There will be some fascinating exchanges in this contest, and Andrade may seize the advantage more often than any other UFC opponent to date, including Claudia Gadelha.
Jedrzejczyk -235, Andrade +160
Andrade is going to be hard for the champion to control, both in space and in the clinch, the latter of which has been a typical fallback for the champ. Nevertheless, Jedrzejczyk will find a way to inflict the greater amount of damage and will stay poised when the challenger does not.
Jedrzejczyk, unanimous decision
Stipe Miocic vs. Junior Dos Santos
Stipe Miocic (16-2, 10-2 UFC) vs. Junior Dos Santos (18-4, 12-3 UFC)
What springs to mind about Miocic is efficiency. His base is boxing and he stays true to that base come hell or high water. This is not to say he's a one-dimensional fighter, but suffice it to say, he is comfortable dancing with the horse that brung him.
A deep gas tank powers his approach, which relies on what is essentially continuous movement. His footwork facilitates his offense and defense, allowing him to cut angles and steer clear of aggression. He looks to pressure opponents and cut off the cage, limiting their movement. He'll sometimes brawl in the pocket, which doesn't always go his way, but when it happens, there's a better-than-average chance it happened on his terms.
As far as ground fighting, just take a look at his record. There's only one submission on the ledger, and that was a tap to strikes. By contrast, he has racked up 12 knockouts. So you know where his preferences lie. But as mentioned, deception isn't really in the Miocic playbook.
Miocic wrestled in college, so it's not like he's a babe in the woods in this phase. Quite the contrary; he's plenty competent with his takedowns and his takedown defense, and he can certainly hold his own in the clinch. On the mat, his approach is more or less exclusively of the ground-and-pound variety. He doesn't like to fight off his back.

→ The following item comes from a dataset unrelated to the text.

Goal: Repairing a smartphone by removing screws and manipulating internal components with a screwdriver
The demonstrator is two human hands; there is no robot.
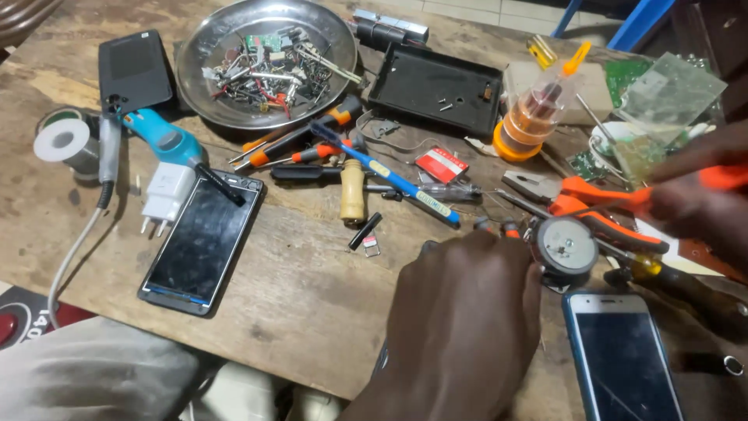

Dos Santos' career of late has unfolded in fits and starts. Injuries occur and the inactivity mounts up; this is only his sixth fight in the past four years. He's only competed once a year for the past three.
The former champ is no spring chicken at 33 years old and has battled with guys like Cain Velasquez and Miocic—Dos Santos won that fight back in 2013, but not before his head swelled up like an overripe melon—so his chin may be a bit suspect.
That said, it was vintage Junior last year when he decisioned Ben Rothwell. So if you're thinking we have a tale of two Juniors here, you are thinking accurately.
Miocic -245, Dos Santos +175
This is a tough fight to call. Dos Santos can absolutely win this fight. Miocic will try to cut off the cage with his footwork, but if Dos Santos looks the way he did against Rothwell, the champ may not be successful.
Chin concerns override all of this, though, and even if Miocic has to eat shots to give them, it will end up as a net positive for the champ. These men, as they did last time, will hurt each other. This time, Miocic will come out on top.
Miocic, unanimous decision
Betting odds courtesy of OddsShark and current as of May 10.